## What is being asked
In your copy, each line below is repeated exactly and no image appears.

------------------------

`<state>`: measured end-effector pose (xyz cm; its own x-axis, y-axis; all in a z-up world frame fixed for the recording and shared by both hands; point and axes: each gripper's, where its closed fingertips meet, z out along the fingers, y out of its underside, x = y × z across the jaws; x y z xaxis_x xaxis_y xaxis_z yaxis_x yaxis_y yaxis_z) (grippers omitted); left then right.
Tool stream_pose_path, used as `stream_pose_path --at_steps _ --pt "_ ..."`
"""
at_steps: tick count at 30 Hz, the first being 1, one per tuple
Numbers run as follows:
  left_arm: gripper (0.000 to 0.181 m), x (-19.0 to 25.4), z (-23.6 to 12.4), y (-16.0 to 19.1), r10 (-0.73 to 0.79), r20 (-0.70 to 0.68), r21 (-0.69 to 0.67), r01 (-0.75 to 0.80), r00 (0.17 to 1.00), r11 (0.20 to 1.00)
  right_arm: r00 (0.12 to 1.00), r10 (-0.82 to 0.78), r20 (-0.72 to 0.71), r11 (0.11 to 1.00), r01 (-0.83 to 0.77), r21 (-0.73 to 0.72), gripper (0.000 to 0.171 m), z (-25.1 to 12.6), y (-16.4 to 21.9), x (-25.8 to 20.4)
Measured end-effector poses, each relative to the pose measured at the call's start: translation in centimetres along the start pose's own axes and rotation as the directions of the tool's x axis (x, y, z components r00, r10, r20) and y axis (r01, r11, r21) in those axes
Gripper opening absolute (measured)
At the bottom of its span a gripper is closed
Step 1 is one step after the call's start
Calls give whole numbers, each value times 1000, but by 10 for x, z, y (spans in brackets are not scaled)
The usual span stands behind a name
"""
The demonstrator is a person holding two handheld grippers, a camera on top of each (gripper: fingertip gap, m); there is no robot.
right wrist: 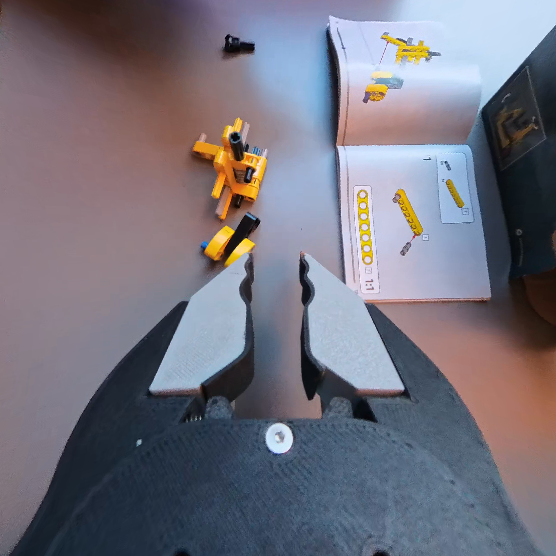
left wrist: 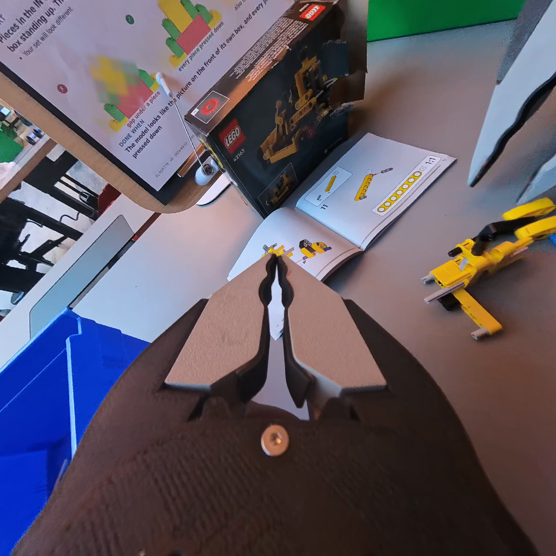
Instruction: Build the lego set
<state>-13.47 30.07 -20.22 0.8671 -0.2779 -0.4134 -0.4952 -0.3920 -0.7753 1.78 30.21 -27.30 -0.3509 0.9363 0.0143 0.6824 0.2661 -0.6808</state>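
A yellow partly built assembly point(right wrist: 233, 168) with black and grey pins lies on the grey table; it also shows in the left wrist view point(left wrist: 463, 276). A smaller sub-assembly of yellow curved pieces and a black beam point(right wrist: 230, 242) lies just beside it, close to my right gripper's left fingertip. A loose black pin point(right wrist: 239, 45) lies farther off. My right gripper point(right wrist: 275, 258) is open and empty above the table. My left gripper point(left wrist: 276, 260) is shut and empty, held over the open instruction booklet point(left wrist: 346, 207). The right gripper's fingers point(left wrist: 508, 126) show at the left view's right edge.
The open booklet point(right wrist: 412, 180) lies right of the pieces. The dark set box point(left wrist: 279, 120) stands behind it, also at the right view's edge point(right wrist: 523, 150). A blue bin point(left wrist: 51, 391) sits at the left. A printed poster board point(left wrist: 120, 75) leans at the back. About 15 cm separates my left fingertips from my right. The loose black pin point(right wrist: 239, 45) is about 11 cm from my left fingertips.
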Motion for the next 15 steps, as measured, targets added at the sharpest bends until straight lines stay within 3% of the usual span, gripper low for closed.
stream_pose_path --at_steps 4,7,15 --pt "0 2 -1 0 22 4 -2 -22 1000 1000 1000 3 -27 1000 -2 16 27 -13 -2 3" --pt "0 3 -1 -1 27 3 -1 -27 1000 1000 999 42 28 998 -43 40 29 -17 -8 -6" --pt "0 7 5 7 63 5 -38 -62 998 997 992 85 97 995 -80 -57 40 7 -7 -28"
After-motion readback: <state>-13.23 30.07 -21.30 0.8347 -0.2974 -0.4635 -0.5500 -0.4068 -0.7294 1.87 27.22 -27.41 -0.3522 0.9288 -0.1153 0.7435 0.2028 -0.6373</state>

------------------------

## Exercise answer
`<state>`: measured end-effector pose (xyz cm; its own x-axis, y-axis; all in a z-up world frame fixed for the recording and shared by both hands; point and axes: each gripper's, where its closed fingertips meet, z out along the fingers, y out of its underside, x = y × z across the jaws; x y z xaxis_x xaxis_y xaxis_z yaxis_x yaxis_y yaxis_z) (grippers omitted); left then right.
Tool stream_pose_path, used as `stream_pose_path --at_steps _ --pt "_ ..."`
"""
at_steps: tick count at 30 Hz, the first being 1, one per tuple
Numbers run as follows:
  left_arm: gripper (0.000 to 0.181 m), x (-19.0 to 25.4), z (-23.6 to 12.4), y (-16.0 to 19.1), r10 (-0.73 to 0.79), r20 (-0.70 to 0.68), r21 (-0.69 to 0.67), r01 (-0.75 to 0.80), r00 (0.17 to 1.00), r11 (0.20 to 1.00)
  right_arm: r00 (0.12 to 1.00), r10 (-0.82 to 0.78), r20 (-0.72 to 0.71), r11 (0.11 to 1.00), r01 (-0.83 to 0.77), r21 (-0.73 to 0.72), gripper (0.000 to 0.171 m), z (-25.1 to 12.6), y (-16.4 to 21.9), x (-25.8 to 20.4)
Measured end-effector poses, each relative to the pose measured at the call's start: translation in centimetres along the start pose's own axes and rotation as the directions of the tool's x axis (x, y, z components r00, r10, r20) and y axis (r01, r11, r21) in those axes
Gripper opening absolute (measured)
At the bottom of its span a gripper is closed
Step 1 is one step after the call's start
Calls give whole numbers, each value times 1000, but by 10 for x, z, y (spans in brackets are not scaled)
The usual span stands behind a name
"""
The demonstrator is a person holding two handheld grippers, a camera on top of each (gripper: fingertip gap, m); there is no robot.
right wrist: 
left wrist: 
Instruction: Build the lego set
<state>-13.47 30.07 -20.22 0.8671 -0.2779 -0.4134 -0.4952 -0.3920 -0.7753 1.78 30.21 -27.30 -0.3509 0.9363 0.0143 0.6824 0.2661 -0.6808</state>
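A yellow partly built assembly point(right wrist: 233, 168) with black and grey pins lies on the grey table; it also shows in the left wrist view point(left wrist: 463, 276). A smaller sub-assembly of yellow curved pieces and a black beam point(right wrist: 230, 242) lies just beside it, close to my right gripper's left fingertip. A loose black pin point(right wrist: 239, 45) lies farther off. My right gripper point(right wrist: 275, 258) is open and empty above the table. My left gripper point(left wrist: 276, 260) is shut and empty, held over the open instruction booklet point(left wrist: 346, 207). The right gripper's fingers point(left wrist: 508, 126) show at the left view's right edge.
The open booklet point(right wrist: 412, 180) lies right of the pieces. The dark set box point(left wrist: 279, 120) stands behind it, also at the right view's edge point(right wrist: 523, 150). A blue bin point(left wrist: 51, 391) sits at the left. A printed poster board point(left wrist: 120, 75) leans at the back. About 15 cm separates my left fingertips from my right. The loose black pin point(right wrist: 239, 45) is about 11 cm from my left fingertips.
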Motion for the next 15 steps, as measured, targets added at the sharpest bends until straight lines stay within 3% of the usual span, gripper low for closed.
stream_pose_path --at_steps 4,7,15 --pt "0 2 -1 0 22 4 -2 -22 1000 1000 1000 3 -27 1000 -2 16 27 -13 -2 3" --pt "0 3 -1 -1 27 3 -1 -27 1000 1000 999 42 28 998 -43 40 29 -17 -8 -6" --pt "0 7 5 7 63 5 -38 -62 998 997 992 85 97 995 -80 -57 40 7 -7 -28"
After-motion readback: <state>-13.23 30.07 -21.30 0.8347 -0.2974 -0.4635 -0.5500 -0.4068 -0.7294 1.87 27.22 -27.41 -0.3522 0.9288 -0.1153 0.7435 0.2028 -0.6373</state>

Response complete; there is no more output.